住まいの創造人
家をエンターテインメント空間へ
アトリエ建築家とつくる高性能デザイン住宅
成尾建設(株) 代表取締役
成尾 岳次朗 氏
鶴丸高校-東京都立大学(現首都大学東京)工学部建築学科卒業。東急不動産で12年間、マンション、大規模住宅団地の企画・開発等に携わった。その後、家業の成尾建設に入社。取締役を経て2009年から代表取締役。製材所時代にさかのぼれば祖父、祖母、父、岳次朗氏と4代続く家づくりの家系。そこにはモノづくりに懸ける血筋が今も脈々と生きる。経営理念は「お客様の幸せな未来設計図を描くお手伝い」。現在、妻・留美子さんと2人暮らし。趣味は旅行、食べ歩き、ゴルフ。さつま町出身の54歳。
同社は祖父・虎次郎氏がさつま町(旧宮之城町)で興した成尾製材所が始まり。1968年(昭和43年)に祖父と同じ名前を受け継いだ父・虎次郎氏が成尾製材所の建設部として成尾建設を創業した。以来、50年以上にわたって住宅事業一筋、これまで手掛けた住宅は780戸超。創業以来、一棟一棟に心を込めて時代の先端をいく家づくりにこだわってきた。

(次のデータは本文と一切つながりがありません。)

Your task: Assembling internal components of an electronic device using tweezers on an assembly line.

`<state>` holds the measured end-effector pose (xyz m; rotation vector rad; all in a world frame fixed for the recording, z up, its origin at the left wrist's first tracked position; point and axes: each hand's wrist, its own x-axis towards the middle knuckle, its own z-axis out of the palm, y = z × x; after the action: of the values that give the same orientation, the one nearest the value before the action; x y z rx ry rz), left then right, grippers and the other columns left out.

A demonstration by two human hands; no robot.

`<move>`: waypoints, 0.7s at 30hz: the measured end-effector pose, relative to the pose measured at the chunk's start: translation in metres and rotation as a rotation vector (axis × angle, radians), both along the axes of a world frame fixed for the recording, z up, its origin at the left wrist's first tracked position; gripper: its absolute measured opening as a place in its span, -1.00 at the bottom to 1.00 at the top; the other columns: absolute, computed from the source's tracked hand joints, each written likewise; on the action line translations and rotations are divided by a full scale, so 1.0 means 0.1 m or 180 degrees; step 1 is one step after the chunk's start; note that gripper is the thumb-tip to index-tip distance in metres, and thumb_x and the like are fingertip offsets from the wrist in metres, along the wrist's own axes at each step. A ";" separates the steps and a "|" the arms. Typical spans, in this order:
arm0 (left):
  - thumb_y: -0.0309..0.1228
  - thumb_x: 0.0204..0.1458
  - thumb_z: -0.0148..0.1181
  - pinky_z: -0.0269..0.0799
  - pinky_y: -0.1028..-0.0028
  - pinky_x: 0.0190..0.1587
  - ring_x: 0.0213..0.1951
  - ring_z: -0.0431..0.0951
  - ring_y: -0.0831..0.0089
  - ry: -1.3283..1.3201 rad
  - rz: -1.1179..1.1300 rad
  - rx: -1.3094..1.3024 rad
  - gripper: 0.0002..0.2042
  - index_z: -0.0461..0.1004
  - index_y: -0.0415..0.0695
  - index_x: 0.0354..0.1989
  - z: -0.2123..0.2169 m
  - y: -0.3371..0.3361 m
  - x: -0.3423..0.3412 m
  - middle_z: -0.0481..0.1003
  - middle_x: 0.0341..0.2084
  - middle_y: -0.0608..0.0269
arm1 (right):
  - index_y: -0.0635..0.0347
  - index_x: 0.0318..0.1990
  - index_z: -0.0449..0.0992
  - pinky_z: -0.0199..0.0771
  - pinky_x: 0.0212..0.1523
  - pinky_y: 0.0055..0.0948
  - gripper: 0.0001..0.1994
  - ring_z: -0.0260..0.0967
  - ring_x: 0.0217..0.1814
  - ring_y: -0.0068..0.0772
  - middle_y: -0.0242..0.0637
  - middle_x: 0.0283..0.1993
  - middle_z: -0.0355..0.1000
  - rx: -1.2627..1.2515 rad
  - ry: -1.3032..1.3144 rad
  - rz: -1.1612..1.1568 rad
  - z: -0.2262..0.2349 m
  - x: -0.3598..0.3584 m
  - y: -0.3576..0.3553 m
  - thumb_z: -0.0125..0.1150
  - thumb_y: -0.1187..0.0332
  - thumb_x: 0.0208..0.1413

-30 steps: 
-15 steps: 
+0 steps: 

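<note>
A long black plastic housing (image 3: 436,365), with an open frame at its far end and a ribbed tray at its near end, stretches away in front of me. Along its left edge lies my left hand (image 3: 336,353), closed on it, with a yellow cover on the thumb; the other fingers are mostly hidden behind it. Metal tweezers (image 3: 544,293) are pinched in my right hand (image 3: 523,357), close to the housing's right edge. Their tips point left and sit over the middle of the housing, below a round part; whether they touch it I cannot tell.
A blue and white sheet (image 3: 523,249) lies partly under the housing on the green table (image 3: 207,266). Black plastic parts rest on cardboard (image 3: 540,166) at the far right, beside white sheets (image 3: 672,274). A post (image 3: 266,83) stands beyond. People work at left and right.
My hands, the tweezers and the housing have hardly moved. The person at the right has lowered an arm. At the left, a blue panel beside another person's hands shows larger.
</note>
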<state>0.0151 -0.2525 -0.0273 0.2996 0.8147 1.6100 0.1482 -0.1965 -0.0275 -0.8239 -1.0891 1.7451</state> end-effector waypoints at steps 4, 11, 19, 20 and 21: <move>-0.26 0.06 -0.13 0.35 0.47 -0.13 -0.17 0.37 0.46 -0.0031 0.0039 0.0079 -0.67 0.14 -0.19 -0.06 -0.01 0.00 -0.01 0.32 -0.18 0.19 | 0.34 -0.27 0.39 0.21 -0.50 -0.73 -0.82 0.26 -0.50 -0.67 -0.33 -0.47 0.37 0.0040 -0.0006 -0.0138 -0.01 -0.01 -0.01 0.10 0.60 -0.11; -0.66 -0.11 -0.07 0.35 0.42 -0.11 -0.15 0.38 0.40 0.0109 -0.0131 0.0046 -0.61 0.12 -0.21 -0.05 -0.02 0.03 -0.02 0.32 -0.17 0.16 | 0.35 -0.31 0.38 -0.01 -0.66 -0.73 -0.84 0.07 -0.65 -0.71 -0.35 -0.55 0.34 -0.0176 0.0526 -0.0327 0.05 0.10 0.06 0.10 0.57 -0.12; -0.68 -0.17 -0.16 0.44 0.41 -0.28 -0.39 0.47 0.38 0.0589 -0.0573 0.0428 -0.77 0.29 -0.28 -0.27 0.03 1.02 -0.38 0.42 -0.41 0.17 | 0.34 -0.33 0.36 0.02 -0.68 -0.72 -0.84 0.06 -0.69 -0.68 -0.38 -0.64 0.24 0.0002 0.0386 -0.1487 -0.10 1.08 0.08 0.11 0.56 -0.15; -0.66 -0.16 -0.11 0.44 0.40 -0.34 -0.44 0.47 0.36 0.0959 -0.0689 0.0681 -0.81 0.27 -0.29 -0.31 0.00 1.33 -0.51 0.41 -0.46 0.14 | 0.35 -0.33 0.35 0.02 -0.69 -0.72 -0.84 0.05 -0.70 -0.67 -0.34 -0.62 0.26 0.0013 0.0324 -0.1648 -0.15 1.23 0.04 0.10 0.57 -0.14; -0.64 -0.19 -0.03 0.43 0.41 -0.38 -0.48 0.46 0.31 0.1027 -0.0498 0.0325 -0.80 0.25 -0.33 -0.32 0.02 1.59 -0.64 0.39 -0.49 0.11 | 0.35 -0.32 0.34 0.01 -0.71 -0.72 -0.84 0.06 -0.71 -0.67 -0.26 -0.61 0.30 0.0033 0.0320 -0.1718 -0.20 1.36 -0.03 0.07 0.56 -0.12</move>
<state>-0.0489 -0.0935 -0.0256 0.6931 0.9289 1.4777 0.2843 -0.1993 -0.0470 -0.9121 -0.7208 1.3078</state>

会社の遍歴について岳次朗社長は、「祖父は父が10歳の時に戦死、祖母は列車や自転車で木材の仕入れなどに走り回り、必死で家業の製材業を支えたと聞いている。今、会社が存続しているのも祖母らのおかげ。創業の歴史を重く受け止めて大切にしたい」と、女手一つで会社経営を引き継いできた祖母・文(ふみ)さんらの苦労に感謝して、功労を称える。
代替わりしても家づくりに懸ける信念、理念は一切揺るがない。お客様のために常に満足度を追求。軸のぶれない経営に取り組む。「お客様から『成尾さんに頼んでよかった』という一言を頂けることが何よりの活力源であり励み」。家を楽しく活力にあふれるエンターテインメント空間にする会社を目指している。
10年前に社長に就任した岳次朗氏。着任時に「一生をサラリーマンで終えるか、それともカタチあるモノづくりに携わるか、家業を継承するまで葛藤はあった」と言うが、「実質3代が関わってきた創業の重み、お客様の笑顔と出会える家づくりの魅力にも惹かれた」と、家業継承を決断した。8年前に、アトリエ建築家とつくる高性能デザイン住宅『R+house』のFC(全国に220社、建築家約80人)に加盟。高気密・高断熱・高耐震・高耐久で、永く住み継げる快適で本物のエコ住宅を提案する。
「高性能でコストパフォーマンスに優れた健康住宅」を啓発するため、賢い家づくり勉強会を意欲的に開催。そこでは、これまで不透明だったコストや分かりにくかった建築家への依頼方法、家づくりの進め方などを施主の立場に立って分かりやすく解説する。さらに、購入してからかかる維持メンテナンス費用など、住宅に関する疑問についても一生のトータルコストの観点から的確に伝え、お得な家づくりを提案している。
年間平均新築棟数は約15棟。時代の変化を見据えながら、売り上げ構成の2割を占めるリフォーム、リノベーションにも力を入れる。年3回の定期訪問でアフターサービスを強化し、リフォーム受注にもつながっている。「信頼関係があればこその賜物」と、客のニーズを汲み上げ、着実に丁寧に具現化して信頼につなげている。「お客様と共にコツコツ一歩ずつ着実に進む」を経営のベースに、今後は社員の若返り化と人材育成に視点を据える。目指す企業像は「家づくりのスペシャリスト集団」。おしゃれなミーティングルームで語る経営者の眼差しは、会社の未来図をしっかり描きながら自信にあふれていた。